We validated the specificity of the RefSeq mRNA lgClips of Miwi by performing the recently described crosslinking-induced mutation site (CIMS) analysis39 (Supplementary Fig. 6f, g). We sought to identify any potential sequence (by n-mer analysis) or structural biases (by UNAfold analysis) on the Miwi-covered mRNA areas, which could play a role Miwi binding (Supplementary Note). Our analyses did not reveal sequence motifs for Miwi binding but showed that mRNAs targeted by Miwi have the potential to adopt more energetically favorable secondary structures than random background; however the significance of this finding is not clear at the present time (Supplementary Note).
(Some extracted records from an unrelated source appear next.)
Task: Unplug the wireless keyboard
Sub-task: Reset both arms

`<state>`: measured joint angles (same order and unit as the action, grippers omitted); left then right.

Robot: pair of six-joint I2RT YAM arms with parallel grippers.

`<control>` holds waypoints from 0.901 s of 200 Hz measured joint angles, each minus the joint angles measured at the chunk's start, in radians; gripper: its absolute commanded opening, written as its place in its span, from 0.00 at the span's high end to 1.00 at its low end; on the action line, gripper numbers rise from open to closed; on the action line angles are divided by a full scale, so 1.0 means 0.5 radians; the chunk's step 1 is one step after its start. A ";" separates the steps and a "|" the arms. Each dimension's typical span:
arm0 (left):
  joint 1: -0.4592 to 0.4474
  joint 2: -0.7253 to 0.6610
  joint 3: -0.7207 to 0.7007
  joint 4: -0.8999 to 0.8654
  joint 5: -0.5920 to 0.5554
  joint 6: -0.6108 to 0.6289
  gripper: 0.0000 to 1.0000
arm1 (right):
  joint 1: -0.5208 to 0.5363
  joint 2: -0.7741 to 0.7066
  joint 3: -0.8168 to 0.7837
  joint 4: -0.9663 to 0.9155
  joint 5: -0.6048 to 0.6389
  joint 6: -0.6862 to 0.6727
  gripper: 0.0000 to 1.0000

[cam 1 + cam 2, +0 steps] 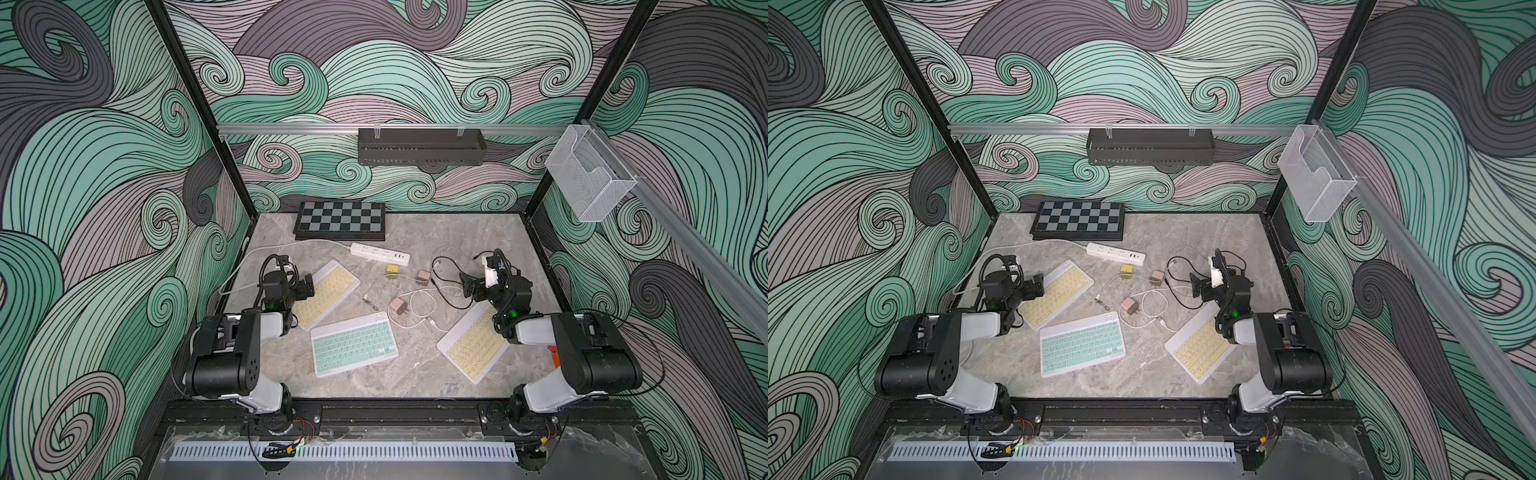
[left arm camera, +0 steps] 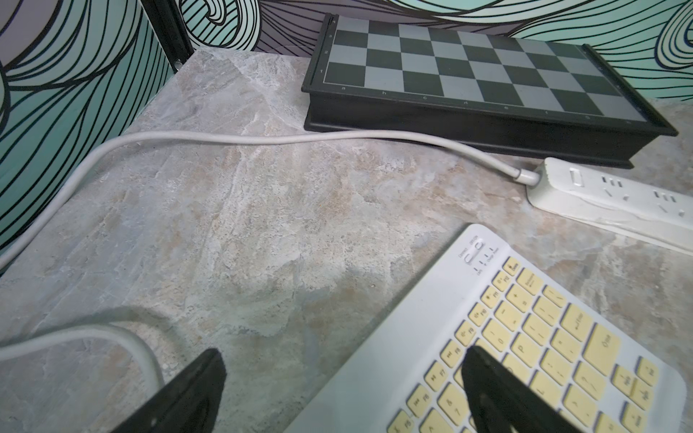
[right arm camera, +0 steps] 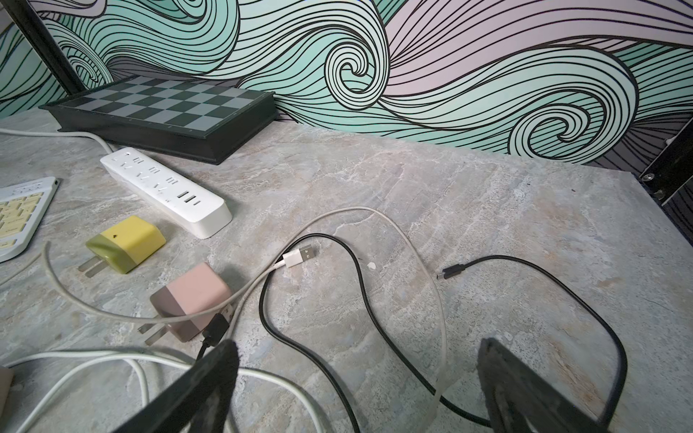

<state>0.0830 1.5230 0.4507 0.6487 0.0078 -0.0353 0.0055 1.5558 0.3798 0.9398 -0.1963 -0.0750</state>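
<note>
While both jaw pairs stood wide and empty, the left gripper (image 2: 337, 378) hovered over the left yellow keyboard (image 1: 332, 291), the right gripper (image 3: 356, 375) over loose cables (image 3: 452, 270). The green keyboard (image 1: 353, 344) lay near centre, the right yellow keyboard (image 1: 469, 349) near right.

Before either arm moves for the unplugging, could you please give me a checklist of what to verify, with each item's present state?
1. Left gripper open, empty: ok.
2. Right gripper open, empty: ok.
3. Power strip free of plugs: ok.
4. Plugged keyboard identified: cannot tell; a cable end lies near the teal keyboard, at its far edge.
5. Black plug lying loose: ok.
</note>
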 measured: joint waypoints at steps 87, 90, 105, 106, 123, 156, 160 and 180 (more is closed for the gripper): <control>-0.016 -0.011 -0.115 0.104 0.050 0.034 0.01 | 0.079 -0.037 -0.119 0.061 0.128 -0.024 0.01; -0.019 -0.009 -0.101 0.085 0.035 0.027 0.01 | 0.079 -0.023 -0.096 0.037 0.139 -0.018 0.01; -0.019 0.002 -0.028 0.057 -0.012 0.011 0.01 | 0.047 0.007 -0.002 -0.056 0.198 0.017 0.01; -0.019 0.002 -0.025 0.056 -0.012 0.011 0.01 | 0.043 0.008 0.002 -0.051 0.203 0.016 0.01; -0.018 0.002 0.016 0.055 -0.047 0.000 0.01 | 0.021 0.007 0.029 -0.061 0.250 0.030 0.01; -0.018 0.002 0.019 0.033 -0.073 -0.005 0.01 | 0.022 0.008 0.027 -0.076 0.285 0.038 0.01; -0.018 0.002 0.019 0.033 -0.076 -0.005 0.01 | 0.022 0.008 0.027 -0.079 0.285 0.038 0.01; -0.019 0.002 0.019 0.033 -0.082 -0.005 0.01 | 0.024 0.008 0.027 -0.079 0.290 0.040 0.01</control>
<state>0.0734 1.5238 0.4603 0.6651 -0.0330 -0.0376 0.0174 1.5597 0.3935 0.9001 -0.0513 -0.0547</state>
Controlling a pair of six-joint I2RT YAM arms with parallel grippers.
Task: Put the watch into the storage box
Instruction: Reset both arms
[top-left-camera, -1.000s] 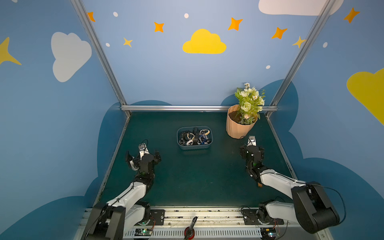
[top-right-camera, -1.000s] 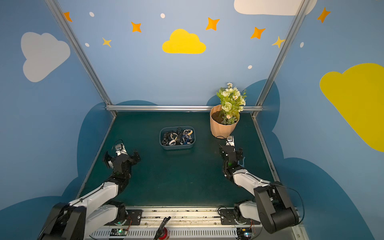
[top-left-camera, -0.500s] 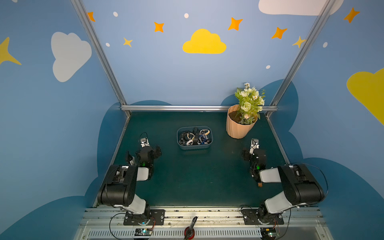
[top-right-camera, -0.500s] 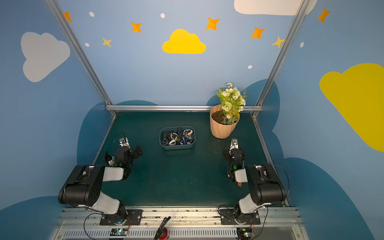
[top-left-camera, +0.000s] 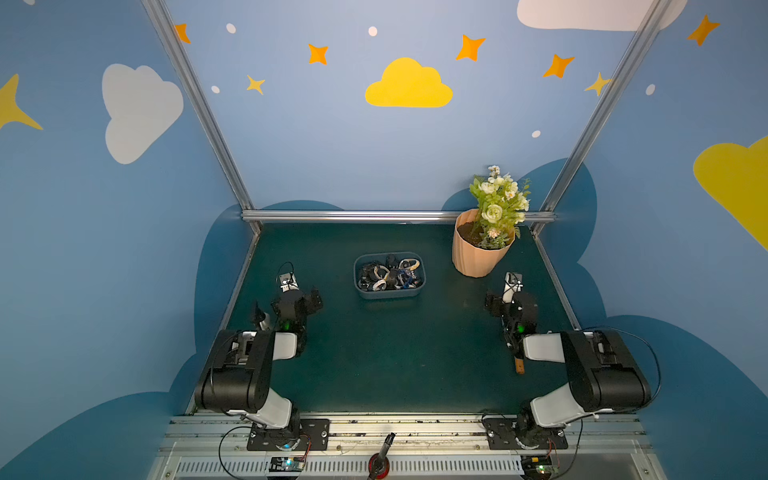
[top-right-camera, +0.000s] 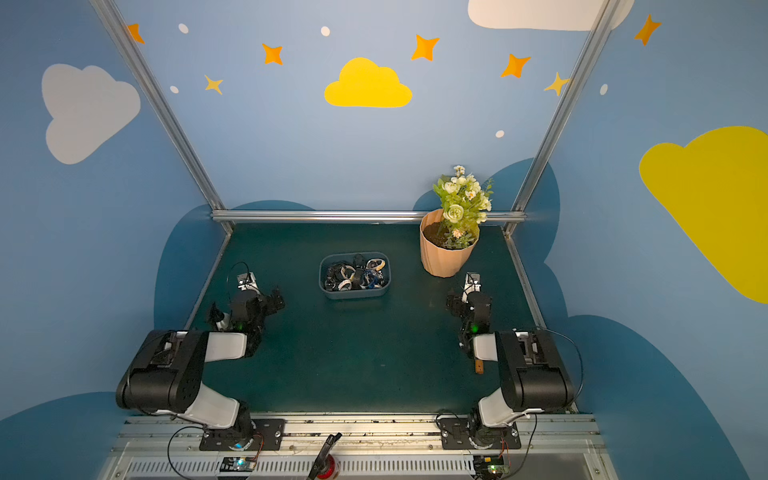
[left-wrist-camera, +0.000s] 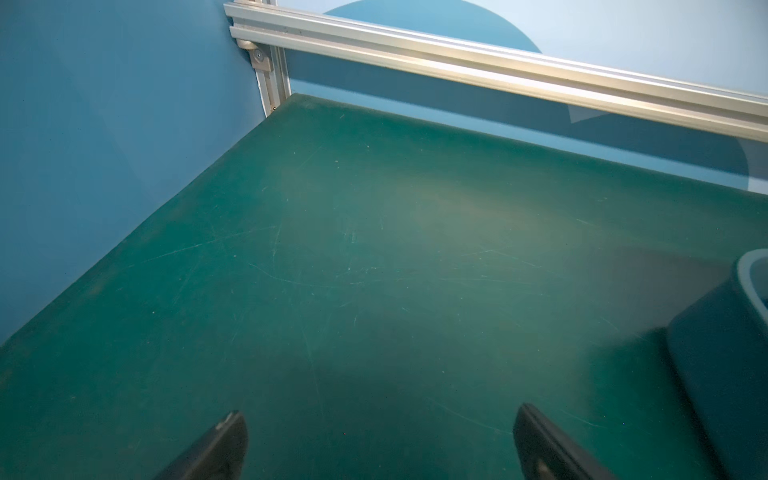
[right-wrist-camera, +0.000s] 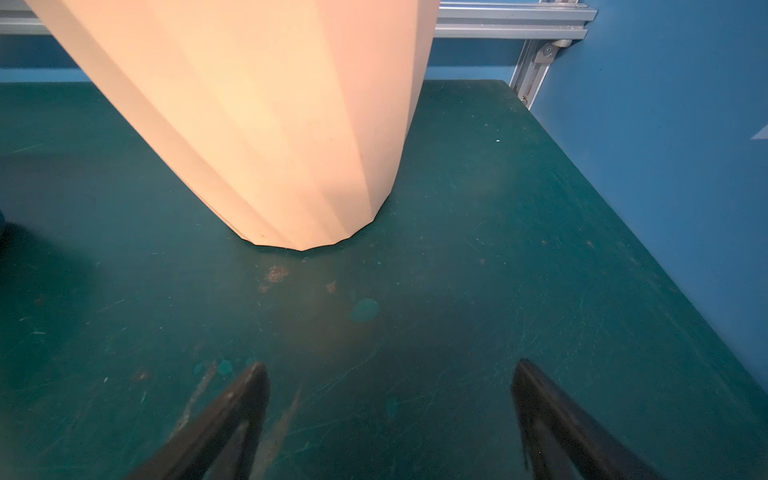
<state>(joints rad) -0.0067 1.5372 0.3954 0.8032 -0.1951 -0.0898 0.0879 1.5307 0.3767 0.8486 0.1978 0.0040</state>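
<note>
Watches (top-left-camera: 390, 274) heaped in the storage box (top-left-camera: 388, 294), both grippers empty.
The peach flowerpot (top-left-camera: 478, 259) stands near the box, to its right. The left gripper (left-wrist-camera: 379, 415) sits well left of the box, jaws spread wide; the right gripper (right-wrist-camera: 390, 366) sits well right of it, jaws likewise apart, facing the flowerpot's base.

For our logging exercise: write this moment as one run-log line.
left pincer: open, empty | right pincer: open, empty | storage box: watches inside | flowerpot: upright

Bare mat (top-left-camera: 395, 353) in front, storage box (top-left-camera: 388, 294) mid-table, flowerpot (top-left-camera: 473, 259) back right
</note>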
To confirm the direct binding of spermiogenic mRNAs by Miwi, we pursued an independent, biochemical approach. Adult and 28 dpp mouse testis lysates were resolved by isopycnic ultracentrifugation in a Nycodenz density gradient (Fig. 6a and Supplementary Fig. 7a), a system that has been used extensively to define and study repressed spermiogenic mRNPs 40–42. The distinct distribution of RNA and proteins within the density gradient demonstrates the successful separation of various macromolecular complexes40–42: actively translated mRNAs (Gapdh, Ldhc) forming poly-ribosomes (Fig. 6a–c, lanes 1–3), mRNAs packed in repressed mRNPs (Prm1, Tnp2, Smcp, Odf1) (Fig. 6a–c, lanes 4–5), and proteins complexed with smaller RNA species or in free state (Fig. 6a–c, e, lanes 6–10). It is worth noting the presence of Miwi in all fractions, and in particular in fractions 4 and 5 that are marked by the presence of the bulk of repressed spermiogenic mRNAs with Msy2 (Fig. 6d). The bulk of Mili, Miwi and piRNAs are mainly found in fractions 6 and 7 (Fig. 6d and e). A prolonged exposure still failed to identify piRNAs in fractions 4 and 5 (Supplementary Fig. 7b). To verify that Miwi present in fractions 4 and 5 participates in the formation of the repressive mRNPs, we performed oligo-dT pull-downs (Fig. 6f). Miwi was detected by western blot in the protein extract of the oligo-dT pull-down using fractions 4 and 5 (but not 8), and therefore it forms complexes with polyadenylated mRNA in these fractions (Fig. 6f). The total protein content of four independent oligo-dT pull-down experiments using Nycodenz gradient fractions 4 and 5 from adult testis and late round spermatid stage (28 dpp, see below) lysates was analyzed by mass spectrometry. Strikingly, Miwi was among the top protein hits identified in all four samples (Supplementary Table 7) along with Pabpc1,2,4, Ybx1, Msy2,4, which are all proteins that are known to participate in the formation of the repressed spermiogenic mRNPs 43–46.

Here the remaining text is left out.